Set down the records exactly as they stand, except for any pictures, which you should omit.

* Extracted data *
*** Block opens ***
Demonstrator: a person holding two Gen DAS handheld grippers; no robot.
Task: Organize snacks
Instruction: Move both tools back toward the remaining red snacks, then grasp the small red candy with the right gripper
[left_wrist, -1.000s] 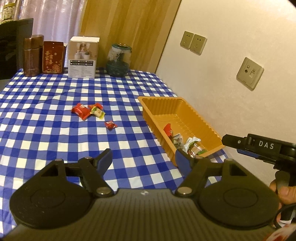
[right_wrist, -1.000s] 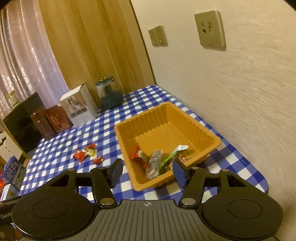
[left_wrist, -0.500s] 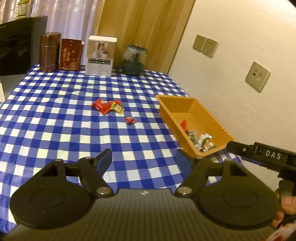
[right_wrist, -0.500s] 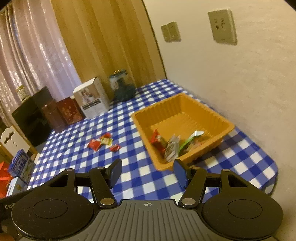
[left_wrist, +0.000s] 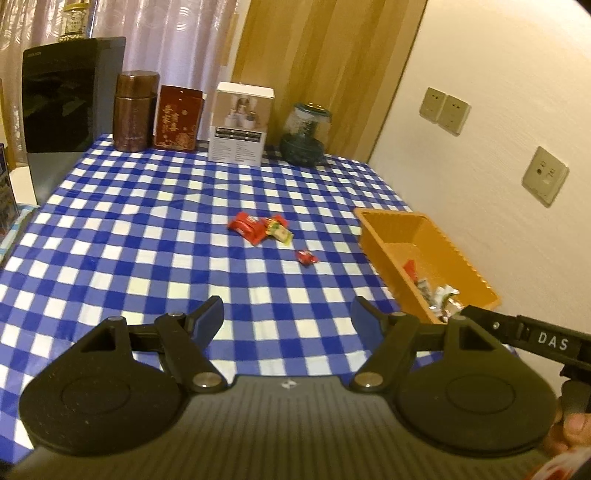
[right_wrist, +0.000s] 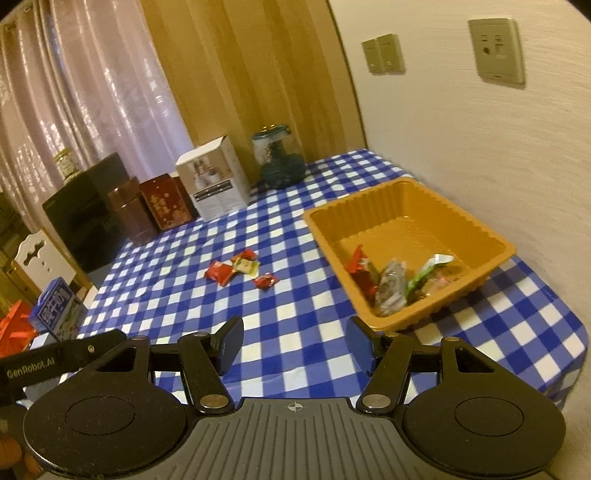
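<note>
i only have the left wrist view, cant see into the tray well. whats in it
Observer: In the right wrist view the tray holds a few wrappers bunched at its near corner: a red one, a clear one and a green-and-white one. The far half is bare.
Operator: is the right gripper holding anything
Observer: No. The right gripper is open, with only tablecloth between its fingers.
Operator: anything off the left edge of the table
Observer: A blue carton sits below that edge, with a white chair back behind it.
</note>
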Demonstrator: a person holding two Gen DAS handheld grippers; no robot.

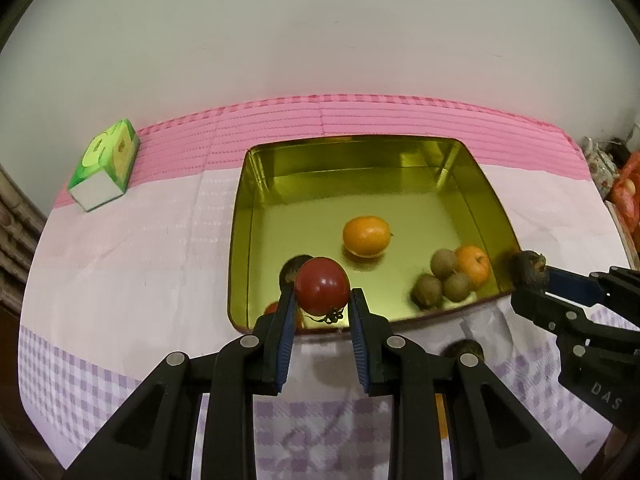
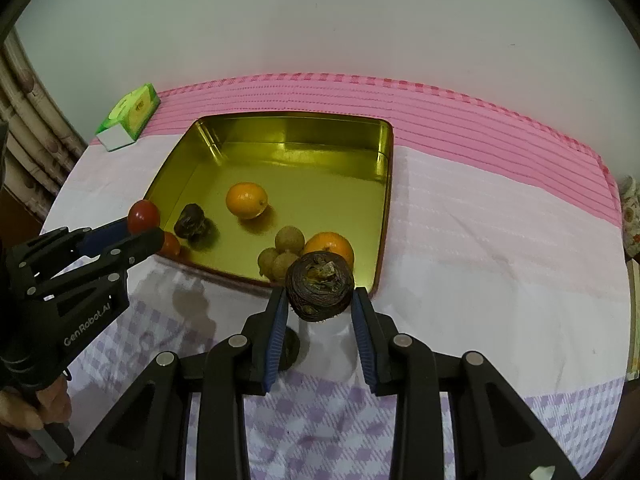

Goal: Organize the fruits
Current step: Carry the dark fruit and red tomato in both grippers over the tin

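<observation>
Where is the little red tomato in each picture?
Left wrist view: the red tomato sits low in the middle, pinched by the left gripper.
Right wrist view: the same tomato is at the left edge, over the tin's near left corner.
Shared landmark: the gold tin, with the green box beyond it on the left.

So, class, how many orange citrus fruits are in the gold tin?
2: one orange lies mid-tin; the other orange sits near the front wall beside three brown fruits.
</observation>
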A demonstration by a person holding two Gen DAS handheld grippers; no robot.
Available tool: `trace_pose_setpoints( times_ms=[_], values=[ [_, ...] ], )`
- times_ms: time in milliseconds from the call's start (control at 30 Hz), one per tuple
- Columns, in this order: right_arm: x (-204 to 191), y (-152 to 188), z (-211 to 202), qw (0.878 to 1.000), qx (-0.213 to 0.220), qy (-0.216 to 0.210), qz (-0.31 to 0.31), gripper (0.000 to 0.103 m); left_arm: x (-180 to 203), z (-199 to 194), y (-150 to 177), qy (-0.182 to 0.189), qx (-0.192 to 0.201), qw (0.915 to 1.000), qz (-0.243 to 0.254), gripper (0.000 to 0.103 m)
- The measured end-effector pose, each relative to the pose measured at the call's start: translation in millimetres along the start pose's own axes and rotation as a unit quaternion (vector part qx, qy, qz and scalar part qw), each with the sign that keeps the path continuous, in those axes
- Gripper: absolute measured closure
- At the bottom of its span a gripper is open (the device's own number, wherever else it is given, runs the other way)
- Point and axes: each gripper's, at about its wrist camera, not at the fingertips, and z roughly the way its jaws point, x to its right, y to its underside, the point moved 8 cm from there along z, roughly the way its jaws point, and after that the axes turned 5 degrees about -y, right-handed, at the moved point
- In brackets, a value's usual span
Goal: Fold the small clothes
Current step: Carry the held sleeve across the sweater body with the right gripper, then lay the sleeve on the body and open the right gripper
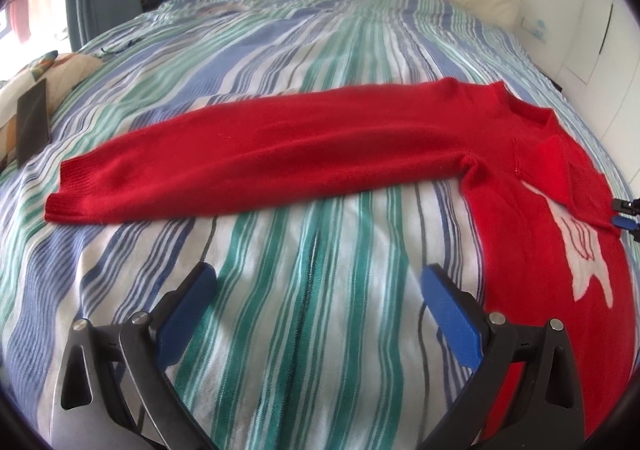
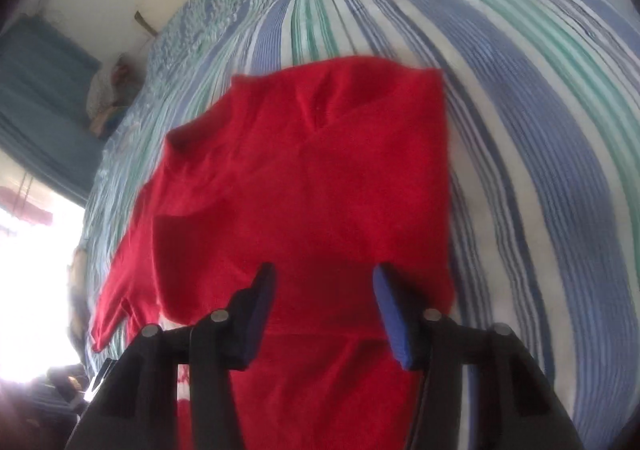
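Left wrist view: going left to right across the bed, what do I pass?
Dark phone → sweater cuff → long red sleeve → collar → white motif → right tongs' tips at the picture's edge.

Garment: red knit sweater (image 1: 520,185), white figure on the front.
Pose: flat on the striped bed (image 1: 280,290), one sleeve (image 1: 248,161) stretched straight sideways.
Other side: folded over the body (image 2: 312,177).
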Motion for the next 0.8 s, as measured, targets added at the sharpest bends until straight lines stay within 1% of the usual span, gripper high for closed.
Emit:
trace_pose_setpoints(
  times_ms=[67, 100, 133, 167, 200, 233, 267, 333, 367, 400, 433, 467, 500, 533, 600, 667, 700, 733, 767, 800],
  values=[
    [-9, -2, -13, 0.999, 0.012, 0.015, -0.041, 0.056, 2, 1, 0, -0.002, -0.001, 1.0000, 0.004, 0.001],
    [-21, -3, -17, 0.997, 0.017, 0.026, -0.073, 0.055, 3, 1, 0, -0.003, -0.002, 1.0000, 0.005, 0.001],
    [-38, -3, -19, 0.993, 0.020, 0.035, -0.114, 0.055, 3, 2, 0, -0.005, -0.002, 1.0000, 0.005, 0.001],
    [-60, -1, -21, 0.986, 0.021, 0.043, -0.162, 0.056, 3, 3, 1, -0.007, -0.003, 1.0000, 0.006, 0.001],
    [-87, 4, -18, 0.975, 0.022, 0.048, -0.218, 0.056, 3, 3, 1, -0.008, -0.004, 0.9999, 0.006, 0.001],
    [-117, 12, -13, 0.960, 0.020, 0.045, -0.275, 0.056, 3, 3, 1, -0.007, -0.005, 1.0000, 0.005, 0.001],
    [-148, 24, -5, 0.943, 0.017, 0.033, -0.331, 0.057, 2, 3, 1, -0.006, -0.005, 1.0000, 0.004, 0.001],
    [-200, 51, 14, 0.909, 0.001, 0.007, -0.418, 0.064, 0, 3, 1, -0.002, -0.005, 1.0000, 0.000, 0.001],
    [-221, 63, 28, 0.892, -0.010, 0.002, -0.452, 0.065, -1, 3, 1, 0.000, -0.006, 1.0000, -0.003, 0.001],
    [-236, 72, 43, 0.876, -0.021, 0.005, -0.481, 0.069, -2, 3, 1, 0.002, -0.007, 1.0000, -0.006, 0.001],
    [-245, 76, 59, 0.864, -0.029, 0.016, -0.502, 0.071, -3, 3, 1, 0.004, -0.009, 0.9999, -0.009, 0.001],
    [-248, 78, 76, 0.855, -0.041, 0.033, -0.515, 0.071, -4, 3, 0, 0.006, -0.010, 0.9999, -0.012, 0.001],
    [-244, 75, 92, 0.850, -0.051, 0.060, -0.520, 0.073, -6, 3, 0, 0.008, -0.011, 0.9998, -0.015, 0.001],
    [-237, 75, 105, 0.849, -0.060, 0.086, -0.518, 0.073, -7, 4, -1, 0.010, -0.013, 0.9997, -0.018, 0.001],
    [-224, 69, 128, 0.850, -0.086, 0.112, -0.507, 0.073, -7, 4, -2, 0.012, -0.016, 0.9996, -0.022, 0.001],
    [-213, 65, 140, 0.846, -0.091, 0.137, -0.506, 0.080, -8, 6, -3, 0.013, -0.019, 0.9995, -0.023, 0.001],
    [-211, 61, 141, 0.851, -0.085, 0.139, -0.500, 0.092, -8, 6, -3, 0.013, -0.019, 0.9995, -0.023, 0.001],
    [-211, 58, 137, 0.858, -0.075, 0.134, -0.490, 0.096, -7, 6, -3, 0.013, -0.020, 0.9995, -0.023, 0.001],
    [-217, 57, 131, 0.870, -0.066, 0.107, -0.476, 0.096, -7, 6, -3, 0.012, -0.020, 0.9995, -0.023, 0.001],
    [-225, 60, 122, 0.880, -0.060, 0.059, -0.468, 0.096, -7, 6, -3, 0.010, -0.020, 0.9995, -0.021, 0.001]
  ],
)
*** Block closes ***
* Finished task *
Demonstrator: a person holding two Gen DAS handheld grippers; no robot.
Task: Organize snacks
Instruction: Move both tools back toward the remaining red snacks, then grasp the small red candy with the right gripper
[left_wrist, -1.000s] 
[right_wrist, -1.000s] 
[left_wrist, -0.500s] 
[right_wrist, -0.500s] 
[left_wrist, +0.000s] 
[right_wrist, +0.000s] 
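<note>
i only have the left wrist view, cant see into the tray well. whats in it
Observer: In the right wrist view the tray holds a few wrappers bunched at its near corner: a red one, a clear one and a green-and-white one. The far half is bare.
Operator: is the right gripper holding anything
Observer: No. The right gripper is open, with only tablecloth between its fingers.
Operator: anything off the left edge of the table
Observer: A blue carton sits below that edge, with a white chair back behind it.
</note>
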Demonstrator: a person holding two Gen DAS handheld grippers; no robot.


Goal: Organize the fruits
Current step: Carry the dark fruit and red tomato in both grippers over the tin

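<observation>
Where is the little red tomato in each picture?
Left wrist view: the red tomato sits low in the middle, pinched by the left gripper.
Right wrist view: the same tomato is at the left edge, over the tin's near left corner.
Shared landmark: the gold tin, with the green box beyond it on the left.

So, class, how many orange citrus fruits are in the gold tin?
2: one orange lies mid-tin; the other orange sits near the front wall beside three brown fruits.
</observation>
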A demonstration by a person holding two Gen DAS handheld grippers; no robot.
Available tool: `trace_pose_setpoints( times_ms=[_], values=[ [_, ...] ], )`
- times_ms: time in milliseconds from the call's start (control at 30 Hz), one per tuple
- Columns, in this order: right_arm: x (-204 to 191), y (-152 to 188), z (-211 to 202), qw (0.878 to 1.000), qx (-0.213 to 0.220), qy (-0.216 to 0.210), qz (-0.31 to 0.31), gripper (0.000 to 0.103 m); left_arm: x (-180 to 203), z (-199 to 194), y (-150 to 177), qy (-0.182 to 0.189), qx (-0.192 to 0.201), qw (0.915 to 1.000), qz (-0.243 to 0.254), gripper (0.000 to 0.103 m)
- The measured end-effector pose, each relative to the pose measured at the call's start: translation in millimetres along the start pose's own axes and rotation as a unit quaternion (vector part qx, qy, qz and scalar part qw), each with the sign that keeps the path continuous, in those axes
- Gripper: absolute measured closure
- At the bottom of its span a gripper is open (the device's own number, wherever else it is given, runs the other way)
- Point and axes: each gripper's, at about its wrist camera, not at the fingertips, and z roughly the way its jaws point, x to its right, y to its underside, the point moved 8 cm from there along z, roughly the way its jaws point, and after that the axes turned 5 degrees about -y, right-handed, at the moved point
- In brackets, a value's usual span
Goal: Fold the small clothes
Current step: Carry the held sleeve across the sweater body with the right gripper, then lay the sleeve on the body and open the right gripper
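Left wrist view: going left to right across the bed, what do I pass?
Dark phone → sweater cuff → long red sleeve → collar → white motif → right tongs' tips at the picture's edge.

Garment: red knit sweater (image 1: 520,185), white figure on the front.
Pose: flat on the striped bed (image 1: 280,290), one sleeve (image 1: 248,161) stretched straight sideways.
Other side: folded over the body (image 2: 312,177).
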Motion for the next 0.8 s, as measured, targets added at the sharpest bends until straight lines stay within 1% of the usual span, gripper high for closed.
Emit:
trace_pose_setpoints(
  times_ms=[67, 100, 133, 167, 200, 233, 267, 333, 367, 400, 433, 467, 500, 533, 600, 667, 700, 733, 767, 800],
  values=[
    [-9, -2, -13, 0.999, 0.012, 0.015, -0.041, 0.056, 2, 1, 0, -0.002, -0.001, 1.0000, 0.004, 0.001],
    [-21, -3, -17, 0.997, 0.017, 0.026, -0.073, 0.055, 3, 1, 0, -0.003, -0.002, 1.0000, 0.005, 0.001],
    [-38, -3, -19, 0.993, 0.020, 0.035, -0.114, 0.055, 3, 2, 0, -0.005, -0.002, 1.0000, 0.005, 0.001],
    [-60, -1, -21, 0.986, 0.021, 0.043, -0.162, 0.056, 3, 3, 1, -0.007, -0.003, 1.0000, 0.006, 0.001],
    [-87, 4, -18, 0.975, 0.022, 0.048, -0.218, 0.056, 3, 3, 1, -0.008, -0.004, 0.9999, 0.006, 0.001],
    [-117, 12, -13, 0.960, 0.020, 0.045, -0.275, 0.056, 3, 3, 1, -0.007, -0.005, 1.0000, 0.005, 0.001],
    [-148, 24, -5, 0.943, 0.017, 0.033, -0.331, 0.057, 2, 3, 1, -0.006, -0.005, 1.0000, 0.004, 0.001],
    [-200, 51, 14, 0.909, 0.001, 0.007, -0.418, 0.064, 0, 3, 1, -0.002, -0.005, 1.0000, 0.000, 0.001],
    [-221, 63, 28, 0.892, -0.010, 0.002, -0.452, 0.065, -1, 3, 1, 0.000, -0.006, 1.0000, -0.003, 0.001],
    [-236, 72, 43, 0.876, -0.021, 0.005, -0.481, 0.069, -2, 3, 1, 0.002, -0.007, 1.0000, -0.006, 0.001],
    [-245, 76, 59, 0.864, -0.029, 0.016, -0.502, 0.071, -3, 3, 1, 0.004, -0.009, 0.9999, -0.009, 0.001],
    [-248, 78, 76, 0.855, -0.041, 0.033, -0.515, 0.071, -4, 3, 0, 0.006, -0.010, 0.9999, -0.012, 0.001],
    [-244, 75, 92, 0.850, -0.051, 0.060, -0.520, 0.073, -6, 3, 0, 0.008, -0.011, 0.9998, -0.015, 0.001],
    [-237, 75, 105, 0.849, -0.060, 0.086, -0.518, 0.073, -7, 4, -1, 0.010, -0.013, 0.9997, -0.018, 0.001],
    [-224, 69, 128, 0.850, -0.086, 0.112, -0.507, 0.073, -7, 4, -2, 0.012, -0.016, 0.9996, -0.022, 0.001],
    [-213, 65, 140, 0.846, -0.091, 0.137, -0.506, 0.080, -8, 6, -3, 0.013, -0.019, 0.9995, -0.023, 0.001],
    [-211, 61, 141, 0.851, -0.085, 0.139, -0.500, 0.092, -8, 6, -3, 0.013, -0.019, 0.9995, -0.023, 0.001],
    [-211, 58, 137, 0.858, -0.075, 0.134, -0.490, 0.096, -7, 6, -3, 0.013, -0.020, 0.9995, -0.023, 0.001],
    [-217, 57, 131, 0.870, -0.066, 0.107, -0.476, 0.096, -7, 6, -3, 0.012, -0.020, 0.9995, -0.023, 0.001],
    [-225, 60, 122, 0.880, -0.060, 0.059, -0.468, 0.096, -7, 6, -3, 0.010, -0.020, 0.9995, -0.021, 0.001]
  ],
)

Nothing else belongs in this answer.